Keith Gessen Blog RSS

Declared winner of the internet (YM, 5 June 2009).

Archive

Jun
17th
Tue
permalink

bergen street

When I was a child I thought we lived at the end of the world. It was the eternity of the subway ride into the city that first gave me this idea. It took a long time getting to “New York”; it seemed longer getting back. … As the train left the tunnel to rattle along the elevated tracks, I felt I was being jostled on a camel past the last way stations in the desert. Oh that ride from New York! Light came only at Sutter Avenue. First across the many stations of the Gentiles to the East River. Then clear across Brooklyn, almost to the brink of the ocean all our fathers crossed. All those first stations in Brooklyn – Clark, Borough Hall, Hoyt, Nevins, the junction of the East and West Side express lines – told me only that I was on the last leg home, though there was always a stirring in my heart at Hoyt, where the grimy subway platform was suddenly enlivened by Abraham and Straus’s windows of ladies wear. Atlantic Avenue was vaguely exciting, a crossroads, the Long Island railroad; I never saw a soul get in or out at Bergen Street; the Grand Army Plaza, with its great empty caverns smoky with dust and chewing-gum wrappers …

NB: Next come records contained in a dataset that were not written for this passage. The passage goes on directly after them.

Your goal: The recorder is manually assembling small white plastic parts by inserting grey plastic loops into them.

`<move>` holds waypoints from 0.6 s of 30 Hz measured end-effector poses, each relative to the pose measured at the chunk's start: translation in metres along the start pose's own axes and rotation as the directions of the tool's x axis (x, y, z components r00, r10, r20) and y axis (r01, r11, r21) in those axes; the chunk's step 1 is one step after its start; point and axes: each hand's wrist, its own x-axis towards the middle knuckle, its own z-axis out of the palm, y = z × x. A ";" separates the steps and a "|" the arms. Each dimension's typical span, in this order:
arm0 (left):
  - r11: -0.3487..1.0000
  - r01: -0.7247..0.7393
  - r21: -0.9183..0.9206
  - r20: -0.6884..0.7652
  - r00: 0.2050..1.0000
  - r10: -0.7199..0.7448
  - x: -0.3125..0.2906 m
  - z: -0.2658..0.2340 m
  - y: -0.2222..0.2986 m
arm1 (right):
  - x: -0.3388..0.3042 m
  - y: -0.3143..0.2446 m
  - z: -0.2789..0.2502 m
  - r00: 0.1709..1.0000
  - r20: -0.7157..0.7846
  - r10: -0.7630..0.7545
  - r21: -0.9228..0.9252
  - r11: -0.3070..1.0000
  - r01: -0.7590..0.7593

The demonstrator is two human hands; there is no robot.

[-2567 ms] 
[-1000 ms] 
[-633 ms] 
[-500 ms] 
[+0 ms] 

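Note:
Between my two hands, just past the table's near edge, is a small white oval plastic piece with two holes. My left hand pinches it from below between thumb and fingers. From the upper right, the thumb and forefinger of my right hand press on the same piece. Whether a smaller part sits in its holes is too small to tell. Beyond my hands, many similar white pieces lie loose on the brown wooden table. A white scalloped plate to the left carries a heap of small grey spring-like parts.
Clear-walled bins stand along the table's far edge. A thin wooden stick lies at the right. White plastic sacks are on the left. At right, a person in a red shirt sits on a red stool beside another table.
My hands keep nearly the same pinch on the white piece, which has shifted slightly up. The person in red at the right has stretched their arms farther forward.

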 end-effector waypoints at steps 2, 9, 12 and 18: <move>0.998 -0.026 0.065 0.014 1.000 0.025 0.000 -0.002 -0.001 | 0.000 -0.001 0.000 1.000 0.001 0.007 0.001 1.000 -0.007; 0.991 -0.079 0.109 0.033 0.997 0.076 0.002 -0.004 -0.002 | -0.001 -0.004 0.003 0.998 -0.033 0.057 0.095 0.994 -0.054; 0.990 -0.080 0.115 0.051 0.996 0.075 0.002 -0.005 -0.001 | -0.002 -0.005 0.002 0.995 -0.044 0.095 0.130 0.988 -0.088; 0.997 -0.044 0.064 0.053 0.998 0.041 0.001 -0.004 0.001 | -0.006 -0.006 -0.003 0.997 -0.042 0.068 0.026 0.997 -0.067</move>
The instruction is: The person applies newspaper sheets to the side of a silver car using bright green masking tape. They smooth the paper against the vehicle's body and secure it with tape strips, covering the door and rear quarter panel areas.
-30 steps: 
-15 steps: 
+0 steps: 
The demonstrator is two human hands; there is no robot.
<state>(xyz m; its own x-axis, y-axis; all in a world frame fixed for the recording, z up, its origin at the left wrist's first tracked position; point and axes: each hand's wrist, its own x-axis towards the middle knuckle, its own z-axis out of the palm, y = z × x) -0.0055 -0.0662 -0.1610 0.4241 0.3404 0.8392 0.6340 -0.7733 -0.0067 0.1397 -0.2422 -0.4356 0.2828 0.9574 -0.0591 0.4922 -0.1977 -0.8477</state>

The amazing thing about this description of the New York subway circa 1928 from Alfred Kazin’s Walker in the City is that 80 years later people still never get on or off at Bergen! Cancel Bergen! It must be because, if you’re going to that part of Flatbush, you’ll just take the Q.

I have a review of the new Kazin biography in the new LRB but you need a subscription and I’m happy to recommend instead… well, I was going to recommend Jed Perl’s piece in TNR, which I thought was very good, but it’s subscription only. Then I was going to recommend Edward Mendelsohn’s piece in the NYRB, which was odd but also very good—but that too is subcription only. Ho ha. In any case I was always going to recommend Brian Morton’s piece, here, and you don’t need a subscription. Sheesh.

http://www.nytimes.com/2008/01/27/books/review/Morton-t.html?8bu=&emc=bu&pagewanted=all


A little-known fact about book reviewers is that every time a big new book comes out, they tacitly enter a Book Review Contest. Well, that’s not entirely true. It’s truer of younger reviewers. When I was a younger, angrier reviewer, I always wanted to go up against the heavy hitters—to write about the same books. (This, incidentally, if you’ve ever wondered why a big book will get reviewed by *everyone*, even when it seems like we all know already what’s in it, is one of the reasons.) Unfortunately you can’t ever tell in advance what the heavy hitters are going to review. (The heavy hitters in this case are The New Republic (TNR), Harper’s, the Atlantic, and sometimes the TLS and London Review of Books (LRB). The Nation falls in and out of the major leagues, depending. For various reasons I can’t go into here—but primarily because they’re so ecumenical—the New Yorker and the New York Review of Books (NYRB) don’t play.) So for example I’d be reviewing the new Victor Serge biography for Dissent, certain that everyone else was going to review it too—and then we’d see—only to find that no one else had in fact reviewed it. (Actually in that case the Weekly Standard reviewed it and called me a Stalinist. This led to one of the most remarkable email exchanges of my entire life. Really. If I’d had a tumblr then, oh how we would all have laughed and laughed.) Or, given that I wasn’t really in the loop of what was coming out—and back then, I mean six, seven, eight years ago, you really had to be in the loop—I’d review something too late. There’s a kind of time limit during which the Book Review Contest accepts entries (another reason the NYRB sometimes gets excluded).

The one time I actually managed to enter the contest as a young reviewer was when the James Atlas biography of Saul Bellow came out in 2000. I reviewed it for Feed. James Wood reviewed it for TNR, Lee Siegel for Harper’s, Paul Berman for the TLS. It was on! But of course Feed was online and no one really cared what you wrote online back then. Unlike now, my fellow bloggers!

Anyway, what was I saying? Oh, just that you get everything in life too late. When I was 24 I was certain that I knew everything that was wrong with the literary world and if only people would listen to me! I could see more clearly than they. And in a sense that was really true. Now I’m finally able to enter the book reviewing contest officially but I no longer have any interest in reviewing books. And I don’t even care about winning. And you need a subscription to read every damn thing. I thought Jed Perl’s review was really good.